▸ How to complete this task: Restate the full listing word for word; images stay out of it.

◇ ◇ ◇ ◇ ◇ ◇ ◇

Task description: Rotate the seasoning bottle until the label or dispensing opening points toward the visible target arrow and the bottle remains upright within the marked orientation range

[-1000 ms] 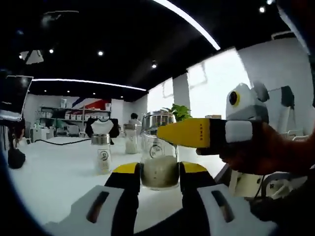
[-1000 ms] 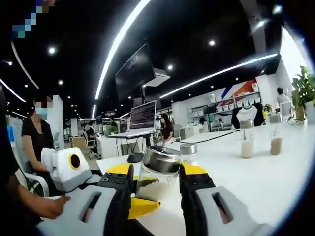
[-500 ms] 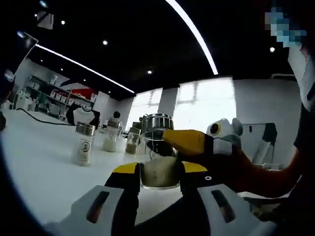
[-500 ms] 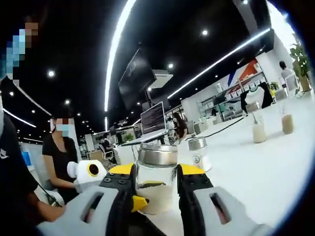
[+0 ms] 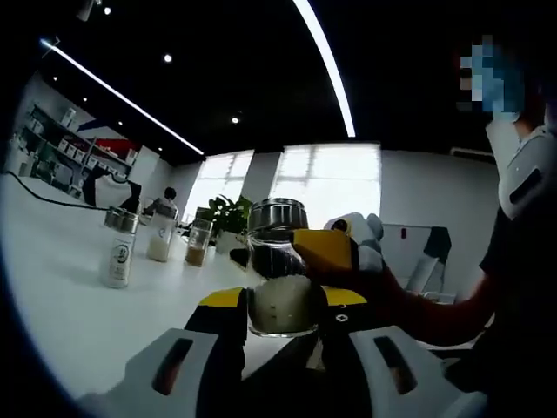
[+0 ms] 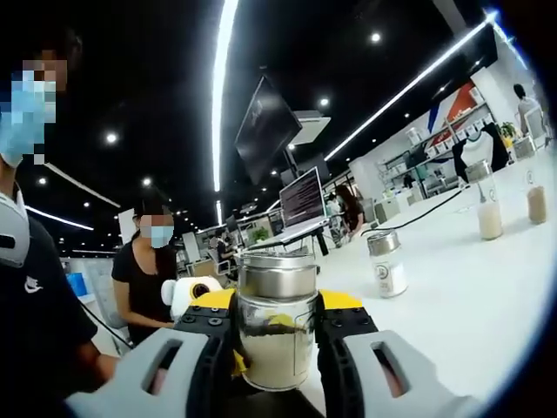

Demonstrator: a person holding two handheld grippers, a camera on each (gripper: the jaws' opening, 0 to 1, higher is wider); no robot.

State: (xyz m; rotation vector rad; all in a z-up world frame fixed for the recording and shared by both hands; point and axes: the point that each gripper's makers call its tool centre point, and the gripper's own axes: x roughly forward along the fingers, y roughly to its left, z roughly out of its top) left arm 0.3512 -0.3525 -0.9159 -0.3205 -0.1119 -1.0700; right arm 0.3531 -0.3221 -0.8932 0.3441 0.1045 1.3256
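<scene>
Both cameras have swung around since a second ago, so the room behind looks turned. In the left gripper view the far bottles now sit off to the left, and the right tool's yellow jaw has come in closer and shorter against the jar. In the right gripper view the jar stood tipped before and now stands straight.

The seasoning bottle (image 5: pixel 280 274) is a glass jar with a shiny metal lid and pale grains inside. It sits between the jaws of the left tool (image 5: pixel 280 305), which are pressed on its lower glass. The right tool (image 6: pixel 277 324) is clamped on the same seasoning bottle (image 6: pixel 277 326) from the other side. I cannot see if its bottom touches the white surface (image 5: pixel 61 287).

Three small jars (image 5: pixel 119 259) stand well apart on the surface. A person in a mask (image 6: pixel 148 279) stands behind.

To do the turn well, I think both tools should go round slowly together, keeping the lid level so the bottle stays straight up. No arrow shows, so I cannot tell how far is left.
</scene>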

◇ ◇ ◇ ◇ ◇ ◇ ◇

▸ Your response:
Task description: Rotate the seasoning bottle until the label or dispensing opening points toward the visible target arrow and the bottle remains upright within the marked orientation range

[-1000 ms] 
[-1000 ms] 
[-500 ms] 
[-500 ms] 
[+0 ms] 
[+0 ms] 

Demonstrator: a person holding two handheld grippers, a camera on each (gripper: the jaws' opening, 0 to 1, higher is wider); no robot.

State: (xyz m; rotation vector rad; all in a z-up world frame fixed for the recording and shared by both hands; point and axes: the point that each gripper's makers call its tool centre point, and the gripper's own axes: x roughly forward along the fingers, y roughly to its left, z roughly out of its top) left arm 0.3512 -0.3525 -0.9159 -0.3205 -0.1119 -1.0700; right arm 0.3531 -0.3221 -0.8932 0.3441 0.1045 1.3256
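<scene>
Both cameras have swung around since a second ago, so the room behind looks turned. In the left gripper view the far bottles now sit off to the left, and the right tool's yellow jaw has come in closer and shorter against the jar. In the right gripper view the jar stood tipped before and now stands straight.

The seasoning bottle (image 5: pixel 280 274) is a glass jar with a shiny metal lid and pale grains inside. It sits between the jaws of the left tool (image 5: pixel 280 305), which are pressed on its lower glass. The right tool (image 6: pixel 277 324) is clamped on the same seasoning bottle (image 6: pixel 277 326) from the other side. I cannot see if its bottom touches the white surface (image 5: pixel 61 287).

Three small jars (image 5: pixel 119 259) stand well apart on the surface. A person in a mask (image 6: pixel 148 279) stands behind.

To do the turn well, I think both tools should go round slowly together, keeping the lid level so the bottle stays straight up. No arrow shows, so I cannot tell how far is left.
</scene>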

With that, the output is complete.